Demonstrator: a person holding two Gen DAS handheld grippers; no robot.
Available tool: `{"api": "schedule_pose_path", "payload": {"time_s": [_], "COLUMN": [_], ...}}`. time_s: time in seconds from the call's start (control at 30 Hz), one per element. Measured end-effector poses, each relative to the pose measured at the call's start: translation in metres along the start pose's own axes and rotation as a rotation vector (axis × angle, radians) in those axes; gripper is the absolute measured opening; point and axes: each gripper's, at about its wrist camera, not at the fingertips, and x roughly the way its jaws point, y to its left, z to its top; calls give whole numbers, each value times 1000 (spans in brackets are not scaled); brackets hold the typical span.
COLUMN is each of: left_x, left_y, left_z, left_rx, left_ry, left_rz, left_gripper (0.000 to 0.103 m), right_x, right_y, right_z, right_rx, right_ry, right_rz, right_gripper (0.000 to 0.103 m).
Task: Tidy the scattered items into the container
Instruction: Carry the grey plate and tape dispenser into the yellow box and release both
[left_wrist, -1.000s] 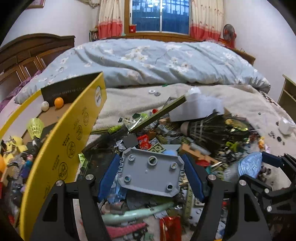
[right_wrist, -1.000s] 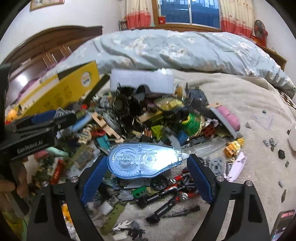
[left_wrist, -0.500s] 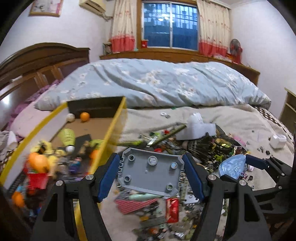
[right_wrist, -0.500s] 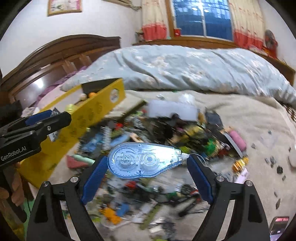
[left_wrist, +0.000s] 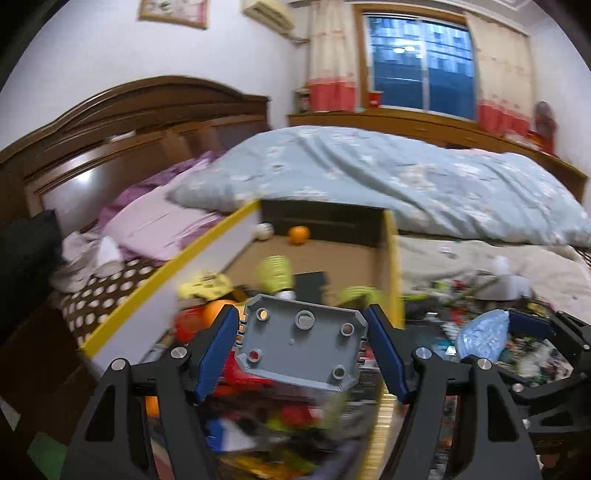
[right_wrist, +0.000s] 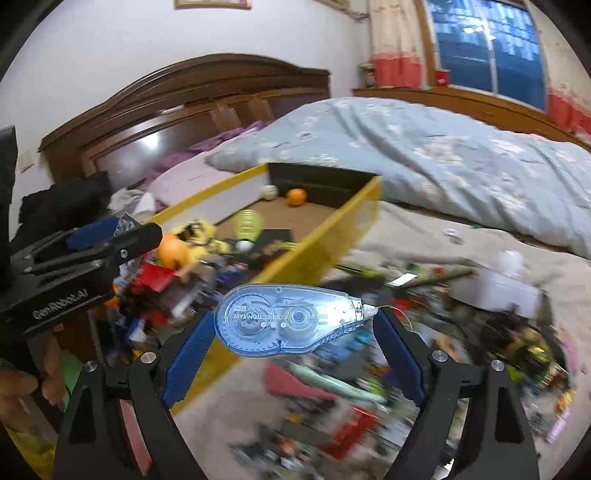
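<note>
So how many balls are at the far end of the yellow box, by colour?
Orange ball: 1
White ball: 1
Total: 2, both on the floor of the yellow box, by its dark end wall.

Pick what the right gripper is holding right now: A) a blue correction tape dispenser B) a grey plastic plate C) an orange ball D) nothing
A: in the right wrist view the right gripper has its blue pads closed on the two ends of a clear blue correction tape dispenser, carried above the clutter; the grey plastic plate sits in the left gripper instead.
</note>
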Motion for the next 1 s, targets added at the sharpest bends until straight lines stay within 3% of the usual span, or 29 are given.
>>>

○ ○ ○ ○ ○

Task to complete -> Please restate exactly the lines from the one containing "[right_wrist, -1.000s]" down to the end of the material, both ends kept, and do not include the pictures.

Finished task ->
[right_wrist, -1.000s] 
[left_wrist, -0.500s] 
[right_wrist, -0.500s] 
[left_wrist, +0.000s] 
[right_wrist, +0.000s] 
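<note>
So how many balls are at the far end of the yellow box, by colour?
Orange ball: 1
White ball: 1
Total: 2, both on the floor of the yellow box, by its dark end wall.

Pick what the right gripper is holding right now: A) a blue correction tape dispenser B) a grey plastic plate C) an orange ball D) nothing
A: in the right wrist view the right gripper has its blue pads closed on the two ends of a clear blue correction tape dispenser, carried above the clutter; the grey plastic plate sits in the left gripper instead.
</note>
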Motion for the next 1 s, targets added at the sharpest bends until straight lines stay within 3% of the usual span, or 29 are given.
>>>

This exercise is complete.